**Source records**

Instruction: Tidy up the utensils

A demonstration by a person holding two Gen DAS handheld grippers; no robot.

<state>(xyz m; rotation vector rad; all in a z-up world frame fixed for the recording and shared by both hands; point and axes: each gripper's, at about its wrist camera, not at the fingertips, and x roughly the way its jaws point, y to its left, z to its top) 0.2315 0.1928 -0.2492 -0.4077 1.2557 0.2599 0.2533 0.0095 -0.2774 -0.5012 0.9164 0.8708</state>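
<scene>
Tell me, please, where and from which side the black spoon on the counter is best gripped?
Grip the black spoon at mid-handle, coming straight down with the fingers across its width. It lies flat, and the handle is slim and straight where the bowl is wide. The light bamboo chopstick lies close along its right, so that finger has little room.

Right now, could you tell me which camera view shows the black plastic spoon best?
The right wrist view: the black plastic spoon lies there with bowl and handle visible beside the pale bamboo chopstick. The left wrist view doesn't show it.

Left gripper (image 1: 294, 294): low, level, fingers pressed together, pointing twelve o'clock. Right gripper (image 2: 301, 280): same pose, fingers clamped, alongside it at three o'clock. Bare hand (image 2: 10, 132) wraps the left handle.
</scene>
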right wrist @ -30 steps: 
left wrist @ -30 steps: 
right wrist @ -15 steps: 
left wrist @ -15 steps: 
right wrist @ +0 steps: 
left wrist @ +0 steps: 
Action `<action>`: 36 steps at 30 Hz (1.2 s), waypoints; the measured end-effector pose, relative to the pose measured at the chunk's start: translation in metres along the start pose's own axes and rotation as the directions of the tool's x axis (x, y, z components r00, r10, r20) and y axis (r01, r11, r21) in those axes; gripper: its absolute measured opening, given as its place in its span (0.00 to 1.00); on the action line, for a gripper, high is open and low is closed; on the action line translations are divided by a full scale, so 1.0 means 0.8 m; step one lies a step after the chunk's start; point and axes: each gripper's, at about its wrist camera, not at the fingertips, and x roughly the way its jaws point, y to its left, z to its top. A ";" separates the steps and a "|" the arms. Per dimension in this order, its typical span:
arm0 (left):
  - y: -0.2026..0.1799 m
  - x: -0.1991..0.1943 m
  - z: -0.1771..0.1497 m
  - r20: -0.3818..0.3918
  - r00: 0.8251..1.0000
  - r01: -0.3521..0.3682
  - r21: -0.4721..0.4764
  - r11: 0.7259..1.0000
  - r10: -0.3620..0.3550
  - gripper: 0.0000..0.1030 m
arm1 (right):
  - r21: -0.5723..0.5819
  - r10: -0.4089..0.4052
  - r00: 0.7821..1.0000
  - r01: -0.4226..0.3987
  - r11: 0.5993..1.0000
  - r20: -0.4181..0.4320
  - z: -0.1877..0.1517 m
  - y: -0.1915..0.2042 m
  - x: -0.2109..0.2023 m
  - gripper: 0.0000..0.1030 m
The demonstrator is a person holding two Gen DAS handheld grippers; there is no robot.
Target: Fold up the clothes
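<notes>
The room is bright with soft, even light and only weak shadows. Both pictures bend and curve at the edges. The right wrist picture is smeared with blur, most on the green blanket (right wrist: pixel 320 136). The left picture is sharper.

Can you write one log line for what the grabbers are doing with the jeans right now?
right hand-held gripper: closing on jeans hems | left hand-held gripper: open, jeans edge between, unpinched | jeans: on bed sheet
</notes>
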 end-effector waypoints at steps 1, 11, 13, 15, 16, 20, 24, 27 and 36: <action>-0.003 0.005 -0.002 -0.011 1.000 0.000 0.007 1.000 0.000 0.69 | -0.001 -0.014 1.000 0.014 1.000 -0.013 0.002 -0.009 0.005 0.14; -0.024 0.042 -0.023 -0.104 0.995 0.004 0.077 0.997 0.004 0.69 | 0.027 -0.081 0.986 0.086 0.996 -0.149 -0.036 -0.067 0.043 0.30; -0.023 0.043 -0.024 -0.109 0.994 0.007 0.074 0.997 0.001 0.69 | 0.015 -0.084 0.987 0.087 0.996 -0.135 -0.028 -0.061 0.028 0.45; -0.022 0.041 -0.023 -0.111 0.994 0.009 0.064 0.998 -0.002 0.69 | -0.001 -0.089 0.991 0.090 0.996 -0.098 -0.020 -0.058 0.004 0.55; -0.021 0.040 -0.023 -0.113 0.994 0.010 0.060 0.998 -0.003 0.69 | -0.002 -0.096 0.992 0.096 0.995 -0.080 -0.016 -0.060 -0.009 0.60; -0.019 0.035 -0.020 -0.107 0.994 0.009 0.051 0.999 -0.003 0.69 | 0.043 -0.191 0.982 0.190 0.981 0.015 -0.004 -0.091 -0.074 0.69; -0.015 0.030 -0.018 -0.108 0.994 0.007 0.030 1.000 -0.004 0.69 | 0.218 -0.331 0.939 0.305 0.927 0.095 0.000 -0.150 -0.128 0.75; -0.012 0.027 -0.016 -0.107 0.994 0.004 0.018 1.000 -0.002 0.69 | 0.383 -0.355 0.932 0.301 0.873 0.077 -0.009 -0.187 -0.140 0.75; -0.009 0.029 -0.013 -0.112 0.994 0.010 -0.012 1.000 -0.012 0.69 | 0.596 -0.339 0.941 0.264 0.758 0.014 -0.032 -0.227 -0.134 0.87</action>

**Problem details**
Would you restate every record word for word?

**Task solution**
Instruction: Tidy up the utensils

A demonstration by a person holding two Gen DAS handheld grippers; no robot.

<state>(xyz m; rotation vector rad; all in a z-up world frame fixed for the recording and shared by both hands; point and axes: each gripper's, at about its wrist camera, not at the fingertips, and x roughly the way its jaws point, y to its left, z to its top) 0.2315 0.1928 -0.2492 -0.4077 1.2557 0.2599 0.2533 0.0095 -0.2774 -0.5012 0.9164 0.8708</state>
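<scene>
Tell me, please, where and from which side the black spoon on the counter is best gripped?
Grip the black spoon at mid-handle, coming straight down with the fingers across its width. It lies flat, and the handle is slim and straight where the bowl is wide. The light bamboo chopstick lies close along its right, so that finger has little room.

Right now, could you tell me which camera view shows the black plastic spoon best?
The right wrist view: the black plastic spoon lies there with bowl and handle visible beside the pale bamboo chopstick. The left wrist view doesn't show it.

Left gripper (image 1: 294, 294): low, level, fingers pressed together, pointing twelve o'clock. Right gripper (image 2: 301, 280): same pose, fingers clamped, alongside it at three o'clock. Bare hand (image 2: 10, 132) wraps the left handle.
</scene>
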right wrist @ -30 steps: 
left wrist @ -30 steps: 
right wrist @ -15 steps: 
left wrist @ -15 steps: 
right wrist @ +0 steps: 
left wrist @ +0 steps: 
Action `<action>`: 36 steps at 30 Hz (1.2 s), waypoints; the measured end-effector pose, relative to the pose measured at the chunk's start: translation in metres along the start pose's own axes and rotation as the directions of the tool's x axis (x, y, z components r00, r10, r20) and y axis (r01, r11, r21) in those axes; gripper: its absolute measured opening, given as its place in its span (0.00 to 1.00); on the action line, for a gripper, high is open and low is closed; on the action line translations are divided by a full scale, so 1.0 means 0.8 m; step one lies a step after the chunk's start; point and axes: each gripper's, at about its wrist camera, not at the fingertips, and x roughly the way its jaws point, y to its left, z to its top. A ";" separates the steps and a "|" the arms. Per dimension in this order, its typical span:
arm0 (left):
  - y: -0.2026..0.1799 m
  - x: -0.1991..0.1943 m
  - z: -0.1771..0.1497 m
  - r20: -0.3818..0.3918
  - r00: 0.8251..1.0000
  - r01: -0.3521..0.3682
  - r21: -0.4721..0.4764
  - r11: 0.7259..1.0000
  - r10: -0.3620..0.3550
  - gripper: 0.0000..0.1030 m
arm1 (right):
  - r21: -0.5723..0.5819
  - r10: -0.4089..0.4052
  - r00: 0.7821..1.0000
  - r01: -0.4226..0.3987
  - r11: 0.5993..1.0000
  - r20: -0.4181..0.4320
  - z: -0.1877..0.1517 m
  - y: -0.1915..0.2042 m
  - x: -0.2109..0.2023 m
  - gripper: 0.0000..0.1030 m
The demonstrator is a person holding two Gen DAS handheld grippers; there is no robot.
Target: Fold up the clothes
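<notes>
The room is bright with soft, even light and only weak shadows. Both pictures bend and curve at the edges. The right wrist picture is smeared with blur, most on the green blanket (right wrist: pixel 320 136). The left picture is sharper.

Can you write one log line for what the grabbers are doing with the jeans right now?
right hand-held gripper: closing on jeans hems | left hand-held gripper: open, jeans edge between, unpinched | jeans: on bed sheet
</notes>
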 end-effector waypoints at steps 1, 11, 13, 15, 16, 20, 24, 27 and 36: <action>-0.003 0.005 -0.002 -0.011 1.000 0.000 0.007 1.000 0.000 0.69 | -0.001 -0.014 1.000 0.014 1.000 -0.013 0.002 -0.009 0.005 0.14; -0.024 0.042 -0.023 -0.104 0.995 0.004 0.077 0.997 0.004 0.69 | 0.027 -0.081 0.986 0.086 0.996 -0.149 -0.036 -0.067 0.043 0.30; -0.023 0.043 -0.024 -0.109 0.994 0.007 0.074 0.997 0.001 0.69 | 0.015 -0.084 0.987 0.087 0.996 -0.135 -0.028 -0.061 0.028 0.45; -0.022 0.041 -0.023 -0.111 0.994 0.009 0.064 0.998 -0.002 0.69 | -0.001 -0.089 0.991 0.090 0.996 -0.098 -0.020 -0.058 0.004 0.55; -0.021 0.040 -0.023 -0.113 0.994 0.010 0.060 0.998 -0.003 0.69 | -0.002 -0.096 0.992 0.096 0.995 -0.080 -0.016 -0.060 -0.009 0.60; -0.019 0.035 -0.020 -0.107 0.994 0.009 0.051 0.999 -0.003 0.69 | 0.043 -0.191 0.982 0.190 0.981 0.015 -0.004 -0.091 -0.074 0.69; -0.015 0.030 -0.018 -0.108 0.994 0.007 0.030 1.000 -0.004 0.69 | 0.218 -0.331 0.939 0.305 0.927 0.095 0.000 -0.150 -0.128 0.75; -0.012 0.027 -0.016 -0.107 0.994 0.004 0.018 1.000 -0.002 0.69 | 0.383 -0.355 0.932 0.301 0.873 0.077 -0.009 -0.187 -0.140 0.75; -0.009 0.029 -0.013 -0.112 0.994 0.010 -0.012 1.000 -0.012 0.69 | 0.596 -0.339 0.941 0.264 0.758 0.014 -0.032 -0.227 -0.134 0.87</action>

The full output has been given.